Entfernen oder abdichten Andererseits: Die Entfernung sämtlicher Bodenbeläge wegen der teerhaltigen und stark mit den als krebserregende geltenden PAK-Stoffen versetzten Kleber, wie sie von den Gutachtern ebenfalls empfohlen wird, ist bei 13.000 Quadratmetern Wohnfläche ohne Zweifel ein gewaltiges Vorhaben.
Heinz Brehm, Sachverständiger der Handwerkskammer in Oberfranken für den Bereich Parkettböden, kennt das Dilemma mit den bis 1985 verbauten Klebern aus vielen Wohnungen. Aus seiner Sicht gibt es zwei Möglichkeiten damit umzugehen - den Boden abzudichten oder ihn aufwändig zu entfernen. Brehm empfiehlt bei einem unversehrten Parkett ohne Risse und Wackelstellen seinen Kunden schon aus Kostengründen Ersteres, denn eine Ausdünstung der PAK-Stoffe könne auch konservativ vermieden werden.

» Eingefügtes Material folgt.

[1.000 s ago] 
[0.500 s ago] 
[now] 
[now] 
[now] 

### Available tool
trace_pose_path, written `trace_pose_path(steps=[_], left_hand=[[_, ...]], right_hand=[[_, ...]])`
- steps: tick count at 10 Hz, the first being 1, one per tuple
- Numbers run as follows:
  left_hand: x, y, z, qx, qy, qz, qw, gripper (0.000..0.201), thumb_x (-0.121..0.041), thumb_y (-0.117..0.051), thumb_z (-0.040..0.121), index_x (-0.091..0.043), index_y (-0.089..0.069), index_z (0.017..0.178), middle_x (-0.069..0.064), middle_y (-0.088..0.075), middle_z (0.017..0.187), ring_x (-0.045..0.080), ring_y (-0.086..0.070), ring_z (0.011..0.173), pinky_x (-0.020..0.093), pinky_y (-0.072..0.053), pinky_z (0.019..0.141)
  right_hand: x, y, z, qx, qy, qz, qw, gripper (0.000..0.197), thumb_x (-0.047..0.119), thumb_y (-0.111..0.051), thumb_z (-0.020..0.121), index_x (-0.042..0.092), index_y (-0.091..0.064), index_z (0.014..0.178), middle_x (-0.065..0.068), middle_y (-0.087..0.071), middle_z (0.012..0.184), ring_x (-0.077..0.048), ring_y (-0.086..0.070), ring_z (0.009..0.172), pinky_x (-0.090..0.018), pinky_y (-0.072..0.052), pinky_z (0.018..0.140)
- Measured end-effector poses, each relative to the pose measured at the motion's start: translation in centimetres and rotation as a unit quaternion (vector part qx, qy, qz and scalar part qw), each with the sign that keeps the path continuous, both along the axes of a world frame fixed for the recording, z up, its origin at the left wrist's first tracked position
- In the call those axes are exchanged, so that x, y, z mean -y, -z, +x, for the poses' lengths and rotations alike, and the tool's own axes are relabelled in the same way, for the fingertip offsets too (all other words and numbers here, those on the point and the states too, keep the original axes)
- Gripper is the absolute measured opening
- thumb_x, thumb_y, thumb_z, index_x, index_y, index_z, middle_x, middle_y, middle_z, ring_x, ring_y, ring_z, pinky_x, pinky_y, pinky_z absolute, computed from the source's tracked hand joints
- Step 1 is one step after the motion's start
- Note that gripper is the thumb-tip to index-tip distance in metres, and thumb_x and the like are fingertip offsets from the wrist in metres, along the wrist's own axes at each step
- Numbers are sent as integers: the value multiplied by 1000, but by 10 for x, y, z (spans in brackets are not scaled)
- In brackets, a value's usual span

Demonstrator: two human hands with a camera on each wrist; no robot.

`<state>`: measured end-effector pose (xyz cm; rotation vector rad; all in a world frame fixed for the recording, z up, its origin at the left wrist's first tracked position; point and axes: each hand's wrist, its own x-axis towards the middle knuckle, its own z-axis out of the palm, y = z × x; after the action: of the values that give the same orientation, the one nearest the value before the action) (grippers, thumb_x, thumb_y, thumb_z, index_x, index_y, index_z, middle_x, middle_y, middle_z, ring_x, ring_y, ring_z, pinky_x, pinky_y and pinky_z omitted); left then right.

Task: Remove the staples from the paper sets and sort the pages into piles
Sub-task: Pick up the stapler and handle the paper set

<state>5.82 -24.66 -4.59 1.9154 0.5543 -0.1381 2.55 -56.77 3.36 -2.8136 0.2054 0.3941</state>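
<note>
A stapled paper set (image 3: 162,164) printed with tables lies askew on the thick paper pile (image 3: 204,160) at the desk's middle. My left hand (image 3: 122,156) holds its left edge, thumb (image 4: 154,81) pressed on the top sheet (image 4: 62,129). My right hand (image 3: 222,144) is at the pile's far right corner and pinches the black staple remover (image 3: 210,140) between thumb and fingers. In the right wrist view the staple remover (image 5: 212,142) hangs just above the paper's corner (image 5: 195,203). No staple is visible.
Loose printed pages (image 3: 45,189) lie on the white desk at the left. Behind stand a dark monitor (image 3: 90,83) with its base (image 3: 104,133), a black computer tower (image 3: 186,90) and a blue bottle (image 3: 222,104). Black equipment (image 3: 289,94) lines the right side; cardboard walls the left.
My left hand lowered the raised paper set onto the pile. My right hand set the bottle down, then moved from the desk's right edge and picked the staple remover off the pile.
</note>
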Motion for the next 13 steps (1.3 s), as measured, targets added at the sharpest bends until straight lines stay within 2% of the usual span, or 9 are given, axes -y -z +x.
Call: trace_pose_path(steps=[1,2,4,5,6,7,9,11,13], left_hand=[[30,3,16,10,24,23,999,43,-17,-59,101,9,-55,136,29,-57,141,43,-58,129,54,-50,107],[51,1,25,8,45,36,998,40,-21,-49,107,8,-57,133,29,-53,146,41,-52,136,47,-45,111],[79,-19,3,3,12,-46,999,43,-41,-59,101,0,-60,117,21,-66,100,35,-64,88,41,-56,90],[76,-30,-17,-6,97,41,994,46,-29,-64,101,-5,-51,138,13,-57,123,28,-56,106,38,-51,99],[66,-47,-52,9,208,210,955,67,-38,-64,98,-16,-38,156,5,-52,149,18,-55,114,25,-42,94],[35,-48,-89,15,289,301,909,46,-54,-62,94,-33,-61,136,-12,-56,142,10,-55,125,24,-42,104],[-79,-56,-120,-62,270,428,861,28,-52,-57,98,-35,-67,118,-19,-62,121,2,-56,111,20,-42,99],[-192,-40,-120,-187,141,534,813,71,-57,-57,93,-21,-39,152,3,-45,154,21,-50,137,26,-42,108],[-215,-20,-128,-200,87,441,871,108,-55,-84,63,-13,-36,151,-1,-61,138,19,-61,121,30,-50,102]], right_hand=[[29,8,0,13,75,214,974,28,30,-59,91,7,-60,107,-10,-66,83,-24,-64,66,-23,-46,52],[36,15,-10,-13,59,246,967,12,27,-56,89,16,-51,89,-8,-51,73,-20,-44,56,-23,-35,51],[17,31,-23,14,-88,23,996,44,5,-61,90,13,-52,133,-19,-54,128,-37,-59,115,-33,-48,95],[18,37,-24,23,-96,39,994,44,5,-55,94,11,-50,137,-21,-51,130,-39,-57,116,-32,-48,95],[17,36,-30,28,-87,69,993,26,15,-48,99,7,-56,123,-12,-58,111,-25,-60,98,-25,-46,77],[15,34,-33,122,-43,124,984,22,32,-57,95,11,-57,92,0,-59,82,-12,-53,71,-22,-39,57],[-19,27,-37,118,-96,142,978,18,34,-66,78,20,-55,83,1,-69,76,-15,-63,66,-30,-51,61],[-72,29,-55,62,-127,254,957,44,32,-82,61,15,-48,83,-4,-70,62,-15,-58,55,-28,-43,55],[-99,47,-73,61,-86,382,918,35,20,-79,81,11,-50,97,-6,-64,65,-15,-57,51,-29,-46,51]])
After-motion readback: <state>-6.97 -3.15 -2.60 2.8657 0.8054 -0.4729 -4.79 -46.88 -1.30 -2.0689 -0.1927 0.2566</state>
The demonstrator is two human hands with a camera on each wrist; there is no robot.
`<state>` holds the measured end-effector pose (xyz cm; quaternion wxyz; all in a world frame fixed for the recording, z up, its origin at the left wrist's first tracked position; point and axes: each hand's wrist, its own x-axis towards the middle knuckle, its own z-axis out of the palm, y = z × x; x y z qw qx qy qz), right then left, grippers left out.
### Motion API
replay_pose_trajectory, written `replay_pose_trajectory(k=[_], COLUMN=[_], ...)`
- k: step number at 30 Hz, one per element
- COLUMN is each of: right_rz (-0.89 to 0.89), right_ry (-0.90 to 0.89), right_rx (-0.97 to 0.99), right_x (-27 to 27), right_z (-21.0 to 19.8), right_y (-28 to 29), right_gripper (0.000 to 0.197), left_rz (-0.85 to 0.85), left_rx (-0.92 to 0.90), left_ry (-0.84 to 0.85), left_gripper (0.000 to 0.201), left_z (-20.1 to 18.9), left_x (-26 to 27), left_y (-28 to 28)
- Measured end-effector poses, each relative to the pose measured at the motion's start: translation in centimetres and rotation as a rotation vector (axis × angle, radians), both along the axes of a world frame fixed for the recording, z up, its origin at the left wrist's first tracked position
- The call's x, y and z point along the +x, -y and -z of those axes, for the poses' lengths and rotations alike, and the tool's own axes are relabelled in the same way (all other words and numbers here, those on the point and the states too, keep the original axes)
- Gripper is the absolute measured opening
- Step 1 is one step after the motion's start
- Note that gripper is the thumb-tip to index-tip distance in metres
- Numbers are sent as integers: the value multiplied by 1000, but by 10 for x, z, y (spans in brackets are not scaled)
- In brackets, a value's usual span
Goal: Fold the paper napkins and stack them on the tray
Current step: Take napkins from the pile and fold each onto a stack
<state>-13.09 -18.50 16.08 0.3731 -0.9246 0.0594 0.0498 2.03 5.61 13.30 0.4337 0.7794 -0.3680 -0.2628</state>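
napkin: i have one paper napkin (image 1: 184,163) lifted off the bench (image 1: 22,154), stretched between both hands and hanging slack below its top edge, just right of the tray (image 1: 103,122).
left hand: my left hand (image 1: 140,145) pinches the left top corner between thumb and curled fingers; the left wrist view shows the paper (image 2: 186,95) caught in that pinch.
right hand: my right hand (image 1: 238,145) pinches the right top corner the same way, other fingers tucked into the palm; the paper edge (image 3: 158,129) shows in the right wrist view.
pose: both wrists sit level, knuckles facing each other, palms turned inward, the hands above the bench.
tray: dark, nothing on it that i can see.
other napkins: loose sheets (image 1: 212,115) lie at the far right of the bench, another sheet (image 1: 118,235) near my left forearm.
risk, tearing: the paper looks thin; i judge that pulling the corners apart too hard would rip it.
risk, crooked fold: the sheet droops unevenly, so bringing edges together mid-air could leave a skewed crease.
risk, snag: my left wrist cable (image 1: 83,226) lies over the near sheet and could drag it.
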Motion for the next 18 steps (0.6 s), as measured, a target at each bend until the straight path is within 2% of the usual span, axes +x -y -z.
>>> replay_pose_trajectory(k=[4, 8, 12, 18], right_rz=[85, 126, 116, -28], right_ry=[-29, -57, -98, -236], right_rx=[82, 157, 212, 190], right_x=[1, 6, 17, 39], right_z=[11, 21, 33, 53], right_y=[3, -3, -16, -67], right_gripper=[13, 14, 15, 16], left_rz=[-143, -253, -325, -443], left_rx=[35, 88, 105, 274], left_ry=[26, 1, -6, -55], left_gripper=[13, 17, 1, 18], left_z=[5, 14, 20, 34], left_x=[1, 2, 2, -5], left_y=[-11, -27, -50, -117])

Im Falle der Bamberger Wohnungen scheint dieser einfache Weg aber ausgeschlossen, da die Stadt die Wohnungen erklärtermaßen nur schadstofffrei übernehmen will. Folglich wird die Bima um einen Sanierungsplan nicht herumkommen, der die aufwändige Entfernung der Böden unter Umständen samt Estrichs sowie des Baus neuer Böden beziffert. Bei 100 Wohnungen und einem Quadratmeterpreis von 30 bis 40 Euro, den Brehm allein für die Entfernung der Parkettböden nennt, dürften die Kosten schnell in die Hunderttausende gehen.

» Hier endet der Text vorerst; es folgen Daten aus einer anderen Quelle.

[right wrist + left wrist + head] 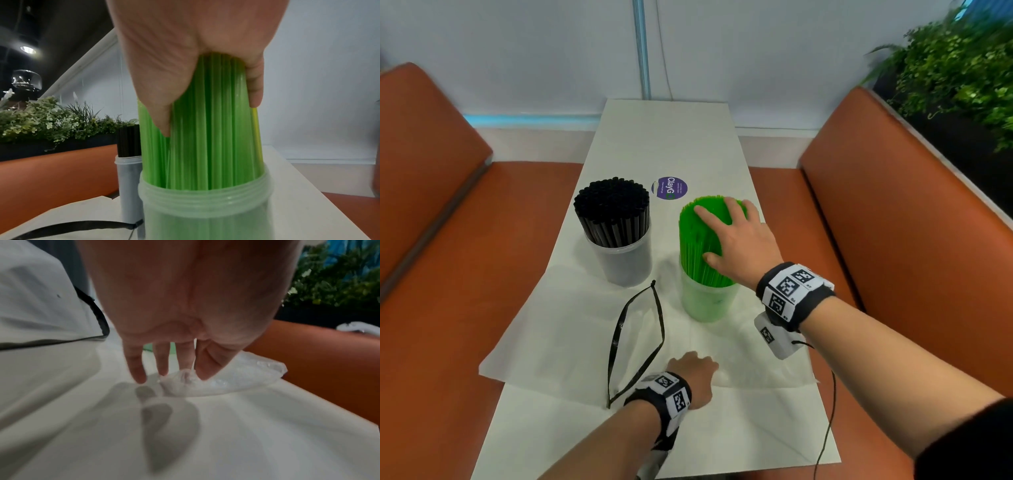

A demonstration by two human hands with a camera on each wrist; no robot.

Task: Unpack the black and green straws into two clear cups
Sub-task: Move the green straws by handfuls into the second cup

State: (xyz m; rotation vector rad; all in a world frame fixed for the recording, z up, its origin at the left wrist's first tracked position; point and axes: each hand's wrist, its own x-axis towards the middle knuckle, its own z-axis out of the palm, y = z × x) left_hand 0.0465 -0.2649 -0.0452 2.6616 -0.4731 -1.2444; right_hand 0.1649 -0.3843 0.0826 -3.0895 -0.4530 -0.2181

Dennoch sieht auch die Bima derzeit keinen Grund für die nicht verstummenden Abbruchspekulationen in Bamberg. Ein Rückbau komme nur in Frage, wenn die Sanierungskosten höher als der Verkaufswert lägen. Davon ist nach Einschätzung von Monika Maucher von der Bima Bayern nicht auszugehen.

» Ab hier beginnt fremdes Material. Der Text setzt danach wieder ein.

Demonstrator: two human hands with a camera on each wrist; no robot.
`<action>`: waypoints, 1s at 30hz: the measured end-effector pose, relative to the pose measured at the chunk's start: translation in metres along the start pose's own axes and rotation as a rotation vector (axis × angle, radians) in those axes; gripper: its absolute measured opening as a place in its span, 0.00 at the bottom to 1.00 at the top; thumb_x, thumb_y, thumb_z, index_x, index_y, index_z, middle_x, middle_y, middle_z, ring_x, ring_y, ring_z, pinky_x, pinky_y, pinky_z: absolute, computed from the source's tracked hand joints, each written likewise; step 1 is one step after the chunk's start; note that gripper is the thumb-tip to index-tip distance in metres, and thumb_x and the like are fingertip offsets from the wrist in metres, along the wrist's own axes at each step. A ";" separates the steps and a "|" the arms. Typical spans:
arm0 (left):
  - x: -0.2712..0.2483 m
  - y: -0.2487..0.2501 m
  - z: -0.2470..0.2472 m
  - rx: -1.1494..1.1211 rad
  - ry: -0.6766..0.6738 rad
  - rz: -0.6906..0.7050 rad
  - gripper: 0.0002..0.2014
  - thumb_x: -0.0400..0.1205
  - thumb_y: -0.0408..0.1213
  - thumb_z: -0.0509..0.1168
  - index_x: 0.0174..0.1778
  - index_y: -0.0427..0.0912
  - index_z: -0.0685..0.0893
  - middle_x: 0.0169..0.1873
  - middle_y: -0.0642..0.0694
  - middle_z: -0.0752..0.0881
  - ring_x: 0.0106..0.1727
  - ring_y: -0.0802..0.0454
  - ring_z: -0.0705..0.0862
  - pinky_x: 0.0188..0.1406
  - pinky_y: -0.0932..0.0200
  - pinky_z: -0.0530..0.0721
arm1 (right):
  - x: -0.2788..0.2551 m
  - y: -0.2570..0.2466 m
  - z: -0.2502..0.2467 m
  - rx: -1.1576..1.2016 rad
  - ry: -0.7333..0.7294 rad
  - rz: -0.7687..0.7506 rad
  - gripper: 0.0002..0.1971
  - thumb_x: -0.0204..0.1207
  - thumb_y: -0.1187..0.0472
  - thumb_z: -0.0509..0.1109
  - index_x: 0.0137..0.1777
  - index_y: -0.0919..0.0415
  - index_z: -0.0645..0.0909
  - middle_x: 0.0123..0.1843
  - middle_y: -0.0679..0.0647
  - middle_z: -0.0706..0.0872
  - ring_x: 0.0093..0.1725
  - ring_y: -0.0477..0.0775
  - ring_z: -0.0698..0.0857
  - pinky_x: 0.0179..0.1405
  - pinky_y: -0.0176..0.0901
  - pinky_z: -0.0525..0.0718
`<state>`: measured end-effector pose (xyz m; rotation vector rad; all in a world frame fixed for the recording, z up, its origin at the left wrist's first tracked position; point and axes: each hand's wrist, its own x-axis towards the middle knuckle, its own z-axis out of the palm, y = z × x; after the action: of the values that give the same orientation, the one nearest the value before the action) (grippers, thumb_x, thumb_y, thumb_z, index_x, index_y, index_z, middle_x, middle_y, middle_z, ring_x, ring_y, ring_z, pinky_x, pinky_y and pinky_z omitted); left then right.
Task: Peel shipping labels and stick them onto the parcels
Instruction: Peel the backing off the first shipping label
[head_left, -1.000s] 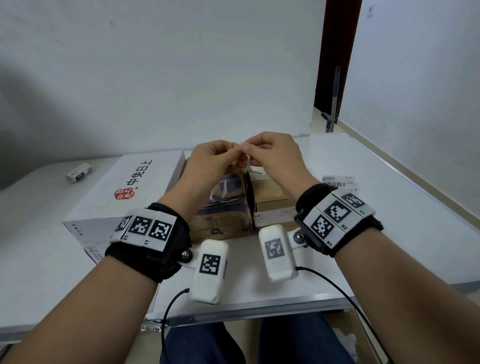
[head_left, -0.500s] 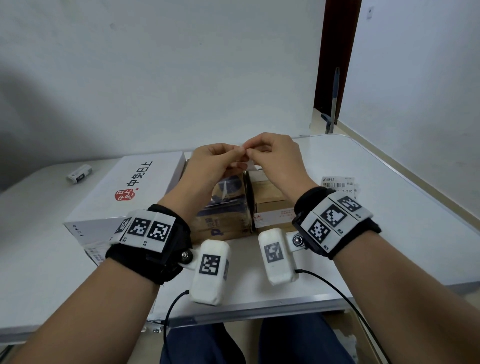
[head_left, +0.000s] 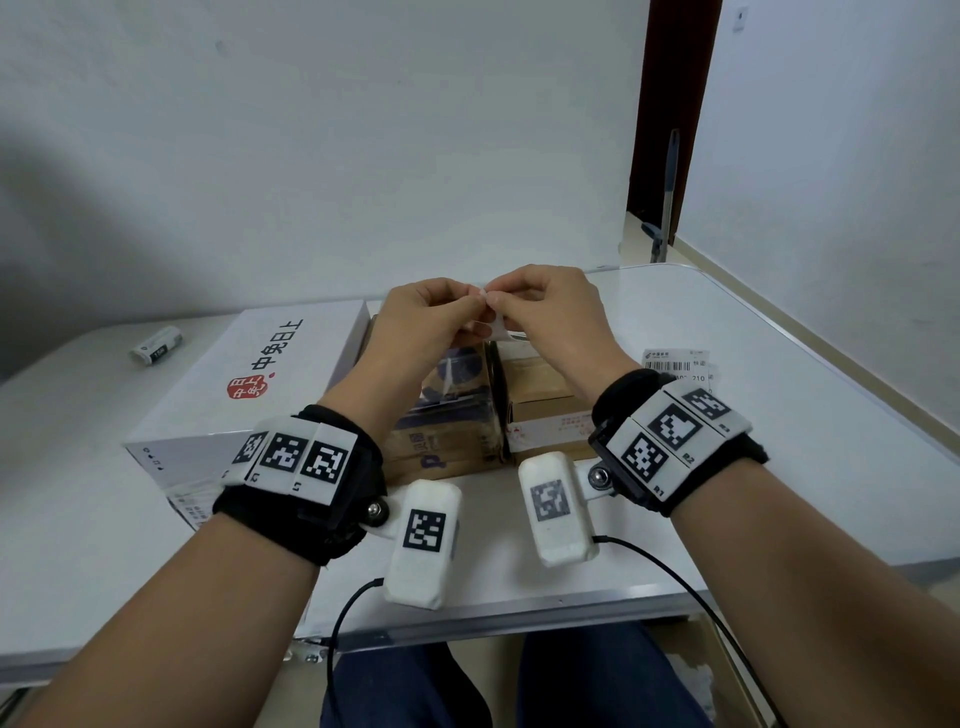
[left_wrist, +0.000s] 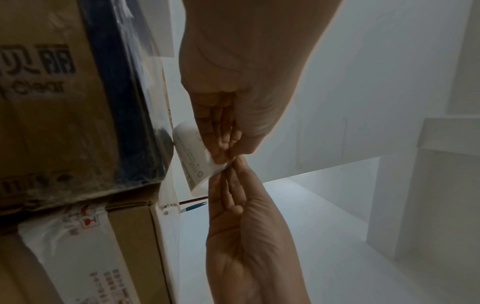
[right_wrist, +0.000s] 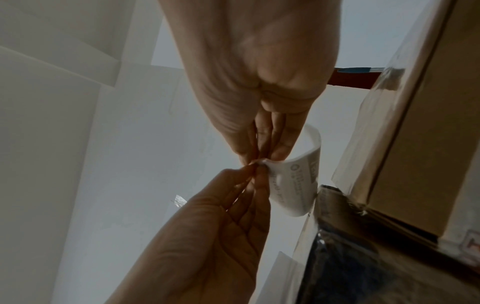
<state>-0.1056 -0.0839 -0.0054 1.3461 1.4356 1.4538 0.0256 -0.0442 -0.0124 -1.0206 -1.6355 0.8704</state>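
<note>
Both hands up over the brown cardboard parcels (head_left: 540, 379): left hand (head_left: 431, 322) and right hand (head_left: 556, 312) each pinching one corner of the curled white printed shipping label (left_wrist: 194, 158).

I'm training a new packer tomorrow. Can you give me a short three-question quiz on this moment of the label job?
1. True or false: both hands pinch the same label at one corner.
2. Where is the label now? A) stuck flat on a parcel B) held in the air, curled C) lying on the table
3. Which parcel lies to the left of the two brown boxes?

Key
1. True: left hand and right hand meet fingertip to fingertip on it.
2. B
3. The white box with the red stamp.
</note>
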 end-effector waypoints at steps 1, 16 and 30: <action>0.000 0.000 0.000 0.001 -0.002 -0.005 0.09 0.80 0.32 0.69 0.51 0.29 0.87 0.42 0.37 0.90 0.38 0.52 0.88 0.45 0.61 0.89 | 0.001 0.000 0.000 0.008 -0.004 0.011 0.07 0.74 0.58 0.75 0.50 0.59 0.90 0.44 0.53 0.92 0.46 0.50 0.90 0.54 0.49 0.89; 0.002 0.000 -0.002 -0.228 -0.067 -0.182 0.06 0.81 0.27 0.63 0.41 0.34 0.84 0.34 0.42 0.88 0.31 0.55 0.85 0.39 0.64 0.87 | 0.004 0.006 -0.002 0.558 -0.064 0.388 0.07 0.81 0.68 0.64 0.44 0.68 0.82 0.49 0.65 0.89 0.46 0.57 0.89 0.49 0.43 0.89; 0.014 0.007 -0.001 -0.173 -0.082 -0.083 0.04 0.80 0.28 0.69 0.47 0.33 0.82 0.37 0.40 0.87 0.38 0.51 0.88 0.49 0.61 0.88 | 0.002 0.006 -0.007 0.792 -0.115 0.379 0.08 0.82 0.67 0.64 0.52 0.71 0.83 0.46 0.63 0.90 0.46 0.55 0.90 0.54 0.44 0.90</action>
<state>-0.1087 -0.0722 0.0041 1.2107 1.2675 1.4179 0.0331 -0.0395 -0.0154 -0.7140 -1.0190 1.6812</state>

Für die Stadt könnte im derzeitigen Schadstoffszenario sogar ein Vorteil stecken, mutmaßen die Grünen. "Ich sehe da eine Chance, weil der Finanzierungsaufwand, der bei einem Kau fällig wird, kleiner wird und die Sanierung sukzessive erfolgen kann", sagt Peter Gack von den Grünen. Die Schadstoffe könnten also indirekt über den sinkenden Verkaufspreis dazu beitragen, dass die Wohnungen günstiger würden Auch Helmut Müller von der CSU widerspricht da nicht. Der Fraktionschef möchte in den nächsten Wochen mit seiner Partei erreichen, dass bei der Umwandlung von Wohnraum endlich aufs Tempo gedrückt wird. "Wir brauchen sichtbare Erfolge", sagt Müller mit Blick auf die heftige öffentliche Debatte. Dazu wäre der Fraktionschef sogar bereit, eine der bisherigen Grundbedingungen in Frage zu stellen - dass die Stadt die Konversion im Alleingang ohne Entwicklungsgesellschaft bewältigt.
Das ganze Thema Konversion hat schon viel zu viel öffentlichen Wirbel produziert und - wie sich ja wohl erst jetzt herausgestellt hat - waren gar nicht alle Fakten bekannt. Das bedeutet aber doch letztlich auch, dass alle bisher entwickelten Ideen und Pläne in Unkenntnis der jetzt bekannt gewordenen Ergebnisse aus dem Gutachten erheblich fehlerbehaftet waren und noch sind.
Das Einzig vernünftige ist doch jetzt in der Tat, mit dem erworbenen Wissen das Konversionsgelände Stück für Stück und mit Ruhe und Sachverstand nutzbar zu machen, also sichtbare Fakten zu schaffen und Erfolge zu zeigen, statt weiter die höchstens nur noch größer werdende Gerüchteküche brodeln zu lassen. Die 104 Wohnungen der Pines-Area für den Wohnungsmarkt vernünftig aufzubereiten und tatsächlich dann auch anzubieten, wäre dafür genau der richtige Schritt in die richtige Richtung.
Sonst kommt doch in das ganze Thema im Leben keine Ruhe mehr rein! Das kocht doch sowieso schon viel zu lange!